Painfully slow queries

I'm experiencing problems with query time. The longer the word count gets in the query, the longer it takes, up to a whopping 30s when unwarmed.

My config:
i5, 8GB RAM
ES 2.1.0
1 node, 1 shard, 0 replicas, 1 index (don't plan on having more)
ES_HEAP_SIZE set to 4g

All I have in elasticsearch.yml:
script.engine.groovy.inline.search: on
bootstrap.mlockall: true
indices.cache.filter.size: 20%
indices.memory.index_buffer_size: 30%
index.refresh_interval: 30s
index.translog.durability: request

My configuration (PHP): http://pastebin.com/TXFVkd9T
My mapping (PHP): http://pastebin.com/LFg71XSm

There currently sit ~4000 documents.

An example query:
{"size":20,"query":{"filtered":{"query":{"bool":{"should":[{"multi_match":{"query":" гостиница парковка","use_dis_max":false,"type":"cross_fields","fuzziness":"1","slop":"1","operator":"and","fields":["specializationsNames","address^3","city","name^8","description^2","subcategoriesNames^3","categoryName^3","tags^5","services^3"]}},{"multi_match":{"use_dis_max":false,"type":"best_fields","fuzziness":"2","slop":"1","operator":"and","fields":["specializationsNames","address^3","city","name^8","description^2","subcategoriesNames^3","categoryName^3","tags^5","services^3"],"query":" gostinica parkovka"}}]}},"filter":{"bool":{"must":[{"bool":{"should":[{"range":{"filter.price":{"le":500}}}]}}]}}}},"sort":[{"_score":{"order":"desc"}}]}

I really need help here. Been trying to tackle what's wrong for two days now. Appreciate any help I can get.

Thank you.

Anyone? Still can't figure out what's wrong.

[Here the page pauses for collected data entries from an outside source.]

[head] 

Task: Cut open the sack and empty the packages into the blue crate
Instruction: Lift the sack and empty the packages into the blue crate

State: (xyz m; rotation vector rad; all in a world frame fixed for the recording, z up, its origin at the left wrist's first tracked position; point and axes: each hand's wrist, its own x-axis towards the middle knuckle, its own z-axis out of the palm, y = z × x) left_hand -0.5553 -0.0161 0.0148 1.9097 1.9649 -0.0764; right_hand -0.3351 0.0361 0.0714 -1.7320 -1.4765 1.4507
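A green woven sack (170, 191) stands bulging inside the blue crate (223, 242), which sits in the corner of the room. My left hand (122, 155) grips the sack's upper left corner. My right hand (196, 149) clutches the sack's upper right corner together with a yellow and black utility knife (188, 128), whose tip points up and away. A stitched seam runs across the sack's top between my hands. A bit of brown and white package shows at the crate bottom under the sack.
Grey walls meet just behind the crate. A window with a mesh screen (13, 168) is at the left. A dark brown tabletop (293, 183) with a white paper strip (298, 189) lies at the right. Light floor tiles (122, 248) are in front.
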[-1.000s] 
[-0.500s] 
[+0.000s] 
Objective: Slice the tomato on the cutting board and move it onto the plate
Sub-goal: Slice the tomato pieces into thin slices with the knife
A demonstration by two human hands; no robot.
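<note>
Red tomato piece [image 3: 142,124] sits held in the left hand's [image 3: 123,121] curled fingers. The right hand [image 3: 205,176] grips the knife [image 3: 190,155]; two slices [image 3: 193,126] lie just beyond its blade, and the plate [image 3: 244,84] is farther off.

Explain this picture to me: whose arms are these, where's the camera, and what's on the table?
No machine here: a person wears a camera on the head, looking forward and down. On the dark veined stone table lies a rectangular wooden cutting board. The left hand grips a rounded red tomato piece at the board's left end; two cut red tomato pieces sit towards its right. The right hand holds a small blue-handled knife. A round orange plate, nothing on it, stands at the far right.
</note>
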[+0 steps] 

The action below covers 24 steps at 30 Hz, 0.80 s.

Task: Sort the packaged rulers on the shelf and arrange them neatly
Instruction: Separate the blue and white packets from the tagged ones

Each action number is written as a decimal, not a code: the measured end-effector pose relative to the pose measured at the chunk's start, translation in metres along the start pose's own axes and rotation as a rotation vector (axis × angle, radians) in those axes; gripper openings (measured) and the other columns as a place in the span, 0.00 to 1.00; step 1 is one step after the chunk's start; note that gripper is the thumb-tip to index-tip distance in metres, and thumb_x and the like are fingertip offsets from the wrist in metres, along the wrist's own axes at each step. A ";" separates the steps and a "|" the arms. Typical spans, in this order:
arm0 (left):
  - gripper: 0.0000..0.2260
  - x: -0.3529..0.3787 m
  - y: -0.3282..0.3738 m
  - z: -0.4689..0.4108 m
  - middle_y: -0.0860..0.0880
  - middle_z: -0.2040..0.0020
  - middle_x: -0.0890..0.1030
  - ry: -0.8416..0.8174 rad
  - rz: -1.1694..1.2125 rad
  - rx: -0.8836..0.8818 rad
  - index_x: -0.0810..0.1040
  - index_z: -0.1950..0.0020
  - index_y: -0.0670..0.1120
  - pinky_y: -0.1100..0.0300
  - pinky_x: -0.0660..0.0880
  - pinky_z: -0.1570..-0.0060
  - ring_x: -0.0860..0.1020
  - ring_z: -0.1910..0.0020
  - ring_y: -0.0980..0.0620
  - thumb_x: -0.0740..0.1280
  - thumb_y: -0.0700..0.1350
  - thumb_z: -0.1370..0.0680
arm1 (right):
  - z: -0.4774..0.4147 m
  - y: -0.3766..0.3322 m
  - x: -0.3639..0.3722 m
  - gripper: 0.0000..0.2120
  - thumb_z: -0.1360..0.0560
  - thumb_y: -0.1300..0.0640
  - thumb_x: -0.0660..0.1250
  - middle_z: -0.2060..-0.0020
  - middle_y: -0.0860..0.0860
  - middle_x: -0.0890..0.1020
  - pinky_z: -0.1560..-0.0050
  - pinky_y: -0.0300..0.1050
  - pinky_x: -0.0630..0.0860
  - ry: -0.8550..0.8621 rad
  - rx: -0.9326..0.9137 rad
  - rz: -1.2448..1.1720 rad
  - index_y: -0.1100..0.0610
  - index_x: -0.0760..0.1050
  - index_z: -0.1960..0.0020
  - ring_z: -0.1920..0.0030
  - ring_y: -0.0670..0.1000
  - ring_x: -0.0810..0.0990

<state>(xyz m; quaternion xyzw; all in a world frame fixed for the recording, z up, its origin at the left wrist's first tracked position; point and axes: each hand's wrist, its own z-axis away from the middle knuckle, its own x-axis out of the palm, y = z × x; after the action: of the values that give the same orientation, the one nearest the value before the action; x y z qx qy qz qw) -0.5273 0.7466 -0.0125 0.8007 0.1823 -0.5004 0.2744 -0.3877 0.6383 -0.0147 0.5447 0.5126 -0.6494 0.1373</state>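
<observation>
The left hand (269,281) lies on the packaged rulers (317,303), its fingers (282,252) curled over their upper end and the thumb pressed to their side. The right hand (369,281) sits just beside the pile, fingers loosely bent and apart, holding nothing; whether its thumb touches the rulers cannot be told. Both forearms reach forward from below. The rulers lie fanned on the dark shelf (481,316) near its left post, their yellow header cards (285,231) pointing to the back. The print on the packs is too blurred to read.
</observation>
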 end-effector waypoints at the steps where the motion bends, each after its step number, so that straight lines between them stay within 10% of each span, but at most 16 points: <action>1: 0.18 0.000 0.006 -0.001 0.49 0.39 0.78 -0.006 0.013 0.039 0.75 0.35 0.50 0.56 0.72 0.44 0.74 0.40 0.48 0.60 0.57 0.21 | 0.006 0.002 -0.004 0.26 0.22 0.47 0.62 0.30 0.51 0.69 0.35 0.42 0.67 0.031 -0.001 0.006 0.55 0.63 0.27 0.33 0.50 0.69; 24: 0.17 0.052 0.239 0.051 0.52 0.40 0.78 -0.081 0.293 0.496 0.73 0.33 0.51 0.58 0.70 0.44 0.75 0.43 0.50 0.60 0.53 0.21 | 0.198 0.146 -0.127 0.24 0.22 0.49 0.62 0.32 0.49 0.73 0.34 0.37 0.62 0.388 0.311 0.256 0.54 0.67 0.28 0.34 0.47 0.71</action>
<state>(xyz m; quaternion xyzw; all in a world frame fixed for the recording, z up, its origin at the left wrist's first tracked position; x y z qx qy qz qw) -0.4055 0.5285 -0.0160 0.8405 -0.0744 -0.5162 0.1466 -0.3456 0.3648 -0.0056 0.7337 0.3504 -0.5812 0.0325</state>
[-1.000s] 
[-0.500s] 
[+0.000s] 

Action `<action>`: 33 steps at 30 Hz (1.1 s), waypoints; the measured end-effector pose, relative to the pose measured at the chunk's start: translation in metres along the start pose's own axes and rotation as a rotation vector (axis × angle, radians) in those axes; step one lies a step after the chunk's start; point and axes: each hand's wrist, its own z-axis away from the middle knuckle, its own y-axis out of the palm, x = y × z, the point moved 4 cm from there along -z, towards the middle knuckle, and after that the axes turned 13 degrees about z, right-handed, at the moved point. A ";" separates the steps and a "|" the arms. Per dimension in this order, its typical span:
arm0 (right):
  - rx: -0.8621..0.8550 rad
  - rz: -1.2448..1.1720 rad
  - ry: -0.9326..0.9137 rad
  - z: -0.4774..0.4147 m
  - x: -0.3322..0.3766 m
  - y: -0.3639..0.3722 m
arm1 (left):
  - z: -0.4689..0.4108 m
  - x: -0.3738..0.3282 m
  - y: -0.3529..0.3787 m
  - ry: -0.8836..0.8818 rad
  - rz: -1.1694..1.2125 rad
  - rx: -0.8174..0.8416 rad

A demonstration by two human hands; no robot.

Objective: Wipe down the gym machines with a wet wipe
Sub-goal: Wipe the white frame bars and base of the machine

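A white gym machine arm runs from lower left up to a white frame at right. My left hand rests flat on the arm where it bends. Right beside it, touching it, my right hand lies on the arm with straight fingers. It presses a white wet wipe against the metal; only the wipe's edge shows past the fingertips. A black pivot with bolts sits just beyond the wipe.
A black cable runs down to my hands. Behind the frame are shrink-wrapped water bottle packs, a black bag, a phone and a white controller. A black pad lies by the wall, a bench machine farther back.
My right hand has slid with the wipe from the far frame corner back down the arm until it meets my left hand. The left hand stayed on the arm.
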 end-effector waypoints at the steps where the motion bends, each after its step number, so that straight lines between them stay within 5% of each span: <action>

Well I don't know about the whole query stuff you're doing there, but just to check nevertheless: Is your machine swapping by any chance?

No, the swapping is turned off, the free -m shows me zeroes for swap, plus there's the mlockall.

The indexing is also kinda slow, to be honest.

Could you install hq plugin to watch the performance metrics in there for once? I find that quite useful,...I see what's going on on the different machines regarding indexing, queries, I/O, memory usage and so on, maybe that will give you some hint on what's going on?

I for one thing had disk i/o problems with my cluster, and it was really slow,...and I saw that in the HQ,...

That's strange. Can you share the current mapping of your index/type:
https://www.elastic.co/guide/en/elasticsearch/reference/master/indices-get-field-mapping.html

I would also suggest to try without the fuzziness to see if it speed up the query.

1 Like

Sure. Here're the current mappings. The filter property is dynamic, so not all documents have the same nested fieldset there.
http://pastebin.com/McgXawHu

The fuzziness indeed affects the response time very positively, but I'm not sure if I'll be able to do without it. (Though any tips here will help).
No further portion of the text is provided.